Belluomini did some research on stigma in the Kenai
Peninsula, [39]reviewed research by three associates
based on contaminated properties in the Seattle area,
[40]
reviewed an analysis of a contaminated property in Anchorage,
[41]
reviewed the Appraisal of Real Estate 14th
Edition, [42] and researched deed
restrictions.[43] The scope and conclusion of the expert
report she helped produce was limited to “any property
that has past contamination or [ ] remediat[ion] may have a
diminution in value associated with it regardless of
location.”[44] Ms. Belluomini then conducted additional
research specific to Alaska, determining that contaminated
and remediated properties have a wide range of diminution of
value.[45] Her testimony speaks specifically to the
diminution of value from public perceptions of health risks
and stigma associated with potentially contaminated land and
thus is admissible. Ms. Belluomini presents sufficient
evidence that there is some diminution of value when a
property is stigmatized by proximity to a hazard or hazardous
event.
B.
Nuisance
Defendant
claims that Plaintiffs cannot demonstrate that cement dust
found on the Plaintiffs' property was from
Defendant's cement dumping. As outlined above, there is
sufficient reason to believe that a jury can make a
reasonable inference that cement dust was blown onto the
Plaintiffs' property from Defendant's cement dumping.
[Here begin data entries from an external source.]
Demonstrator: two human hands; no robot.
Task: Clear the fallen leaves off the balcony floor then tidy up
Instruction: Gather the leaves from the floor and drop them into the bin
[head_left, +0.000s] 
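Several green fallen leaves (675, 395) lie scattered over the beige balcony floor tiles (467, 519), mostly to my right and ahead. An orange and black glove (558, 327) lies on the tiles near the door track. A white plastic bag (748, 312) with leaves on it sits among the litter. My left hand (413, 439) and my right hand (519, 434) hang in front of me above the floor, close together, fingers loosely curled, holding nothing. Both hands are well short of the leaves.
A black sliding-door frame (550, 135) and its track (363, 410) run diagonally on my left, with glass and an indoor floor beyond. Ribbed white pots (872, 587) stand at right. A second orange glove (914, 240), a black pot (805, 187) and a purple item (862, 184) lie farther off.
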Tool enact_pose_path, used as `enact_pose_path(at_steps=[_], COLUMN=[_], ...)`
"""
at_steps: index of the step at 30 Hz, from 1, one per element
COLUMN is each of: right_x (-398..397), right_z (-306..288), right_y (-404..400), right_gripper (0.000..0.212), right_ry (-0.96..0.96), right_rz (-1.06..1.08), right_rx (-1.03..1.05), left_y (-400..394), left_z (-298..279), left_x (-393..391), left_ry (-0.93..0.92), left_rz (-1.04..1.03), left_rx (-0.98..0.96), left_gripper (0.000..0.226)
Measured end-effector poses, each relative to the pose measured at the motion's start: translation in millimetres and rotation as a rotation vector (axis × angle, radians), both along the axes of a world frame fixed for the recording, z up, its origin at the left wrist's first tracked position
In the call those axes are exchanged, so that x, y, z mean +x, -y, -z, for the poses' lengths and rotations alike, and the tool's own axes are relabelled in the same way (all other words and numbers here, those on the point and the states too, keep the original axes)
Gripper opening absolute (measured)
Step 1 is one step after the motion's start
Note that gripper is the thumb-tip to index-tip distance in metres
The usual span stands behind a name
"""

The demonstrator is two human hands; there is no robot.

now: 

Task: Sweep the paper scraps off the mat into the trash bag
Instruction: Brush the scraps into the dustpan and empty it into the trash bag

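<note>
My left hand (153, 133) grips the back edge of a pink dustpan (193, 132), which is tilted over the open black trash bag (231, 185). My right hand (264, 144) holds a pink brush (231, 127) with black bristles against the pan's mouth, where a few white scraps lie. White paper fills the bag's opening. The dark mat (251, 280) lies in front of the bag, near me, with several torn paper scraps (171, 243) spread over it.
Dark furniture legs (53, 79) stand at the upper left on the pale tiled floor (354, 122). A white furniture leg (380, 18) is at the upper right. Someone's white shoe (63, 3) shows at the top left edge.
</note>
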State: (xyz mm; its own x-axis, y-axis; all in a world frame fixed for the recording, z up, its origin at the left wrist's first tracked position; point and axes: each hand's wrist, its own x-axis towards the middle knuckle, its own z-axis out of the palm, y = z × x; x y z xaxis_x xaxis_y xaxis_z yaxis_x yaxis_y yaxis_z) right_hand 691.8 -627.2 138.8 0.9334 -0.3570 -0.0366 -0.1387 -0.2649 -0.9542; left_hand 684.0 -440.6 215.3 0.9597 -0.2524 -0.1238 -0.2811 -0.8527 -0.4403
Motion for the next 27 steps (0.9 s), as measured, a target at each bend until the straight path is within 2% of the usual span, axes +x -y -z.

The reasonable inference, even if thin, is sufficient to
create a genuine issue of material fact, precluding summary
judgment.[46]
Defendant
claims that Plaintiffs must demonstrate that it was
specifically the source of the cement dust found on
Plaintiffs' property. In support of this assertion,
Defendant cites two cases, Satterfield v. J.M. Huber
Corp.[47]and Layton v. Yankee Caithness
Joint Venture, L.P..[48] But, both of these cases dealt
with the very real possibility that sources other than the
defendant caused the nuisance. In Satterfield, the
court outlined a number of potential sources including:
“(1) second-hand cigarette smoke from plaintiff Johnny
Satterfield's smoking habit, (2) dust from the formerly
unpaved road in front of plaintiffs' residence, and (3)
five active chicken houses within sight of plaintiffs'
residence. Also, there is a Goldkist plant, a Toyota plant
and a junkyard.”[49] I n Layton, the court noted,
“It is well-established that the Pleasant
Valley-Steamboat Springs area contains dozens of natural hot
springs which emit hydrogen sulfide.”[50] Defendant has
not presented any evidence that any other party may have
created the cement dust that is the subject of this nuisance
claim.
C.
Mrs. Baker's Personal Injury Claim
“To
survive summary judgment on a toxic tort claim for physical
injuries, [plaintiff] ha[s] to show that he was exposed to
chemicals that could have caused the physical injuries he
complains about (general causation), and that his exposure
did in fact result in those injuries (specific
causation).”[51] Defendant claims that Plaintiff presents
no expert witness on causation, thus, Defendant focuses
entirely on the evidence of its own expert, Delno Malzhan.
But, this ignores the hybrid fact and expert testimony of
Plaintiffs' treating physician and expert, Dr.
Carlson.[52]
Dr.
Carlson is certified in “functional medicine, ”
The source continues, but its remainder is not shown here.